EXERCISE DETAILS:
The answer is the data below, repeated exactly, with no pictures included.

::::::::

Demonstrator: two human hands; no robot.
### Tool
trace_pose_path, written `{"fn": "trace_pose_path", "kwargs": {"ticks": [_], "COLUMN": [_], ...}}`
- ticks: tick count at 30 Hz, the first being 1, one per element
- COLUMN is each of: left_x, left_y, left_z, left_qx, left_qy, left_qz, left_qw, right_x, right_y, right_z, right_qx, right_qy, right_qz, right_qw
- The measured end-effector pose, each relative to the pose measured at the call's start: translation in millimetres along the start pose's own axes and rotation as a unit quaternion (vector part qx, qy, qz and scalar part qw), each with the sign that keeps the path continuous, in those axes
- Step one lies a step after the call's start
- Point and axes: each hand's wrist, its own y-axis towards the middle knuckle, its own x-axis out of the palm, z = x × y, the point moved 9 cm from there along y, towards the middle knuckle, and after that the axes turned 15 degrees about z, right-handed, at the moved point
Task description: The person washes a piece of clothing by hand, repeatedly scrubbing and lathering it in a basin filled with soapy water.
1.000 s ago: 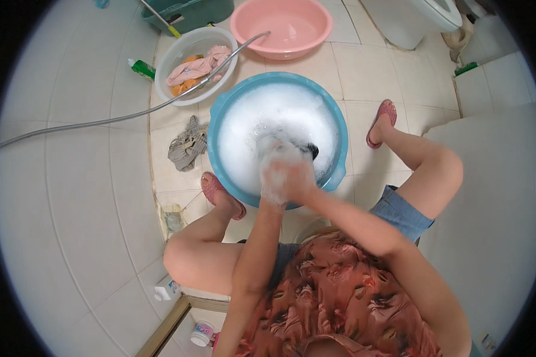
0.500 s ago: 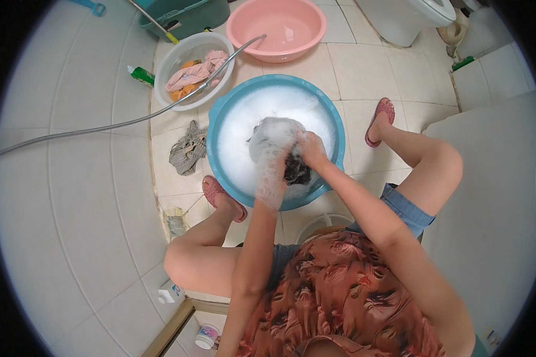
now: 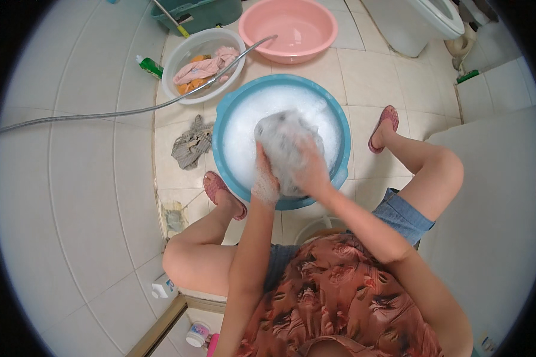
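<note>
A blue basin (image 3: 220, 140) full of white suds stands on the floor between my feet. In it lies a dark, wet cloth (image 3: 287, 140) bunched into a lump and coated with foam; its exact kind is hidden. My left hand (image 3: 267, 169), foamy to the wrist, is closed along the left side of the cloth. Against its right side is my right hand (image 3: 311, 169), smeared by motion, so its fingers cannot be made out.
A whitish tub (image 3: 168, 89) holds pink and orange clothes. A grey hose (image 3: 101, 118) runs across it to a pink basin (image 3: 292, 56). A striped cloth (image 3: 192, 144) lies on the tiles left of the blue basin. A toilet (image 3: 408, 30) stands at the far right.
My hands have moved apart to the two sides of the cloth. The foamy lump looks wider and nearer me, and its dark part no longer shows. The view has shifted slightly.
</note>
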Motion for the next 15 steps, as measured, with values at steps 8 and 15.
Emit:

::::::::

ANSWER TO THE EXERCISE:
Demonstrator: two human hands; no robot.
### Tool
trace_pose_path, written `{"fn": "trace_pose_path", "kwargs": {"ticks": [_], "COLUMN": [_], ...}}`
- ticks: tick count at 30 Hz, the first being 1, one per element
- COLUMN is each of: left_x, left_y, left_z, left_qx, left_qy, left_qz, left_qw, right_x, right_y, right_z, right_qx, right_qy, right_qz, right_qw
- The measured end-effector pose, each relative to the pose measured at the call's start: translation in millimetres along the start pose's own axes and rotation as a unit quaternion (vector part qx, qy, qz and scalar part qw), each with the sign that keeps the path continuous, in those axes
- Step one lies a step after the call's start
- Point and axes: each hand's wrist, its own y-axis towards the middle knuckle, its own x-axis out of the palm, z = x × y, the point moved 9 cm from there along y, towards the middle knuckle, and after that the axes turned 15 degrees about z, right-handed, at the moved point
Task description: The person washes a piece of clothing by hand, repeatedly scrubbing and lathering it in a basin filled with soapy water.
1.000 s ago: 
0.500 s ago: 
now: 
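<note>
A blue basin (image 3: 220, 140) full of white suds stands on the floor between my feet. In it lies a dark, wet cloth (image 3: 287, 140) bunched into a lump and coated with foam; its exact kind is hidden. My left hand (image 3: 267, 169), foamy to the wrist, is closed along the left side of the cloth. Against its right side is my right hand (image 3: 311, 169), smeared by motion, so its fingers cannot be made out.
A whitish tub (image 3: 168, 89) holds pink and orange clothes. A grey hose (image 3: 101, 118) runs across it to a pink basin (image 3: 292, 56). A striped cloth (image 3: 192, 144) lies on the tiles left of the blue basin. A toilet (image 3: 408, 30) stands at the far right.
My hands have moved apart to the two sides of the cloth. The foamy lump looks wider and nearer me, and its dark part no longer shows. The view has shifted slightly.
</note>
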Motion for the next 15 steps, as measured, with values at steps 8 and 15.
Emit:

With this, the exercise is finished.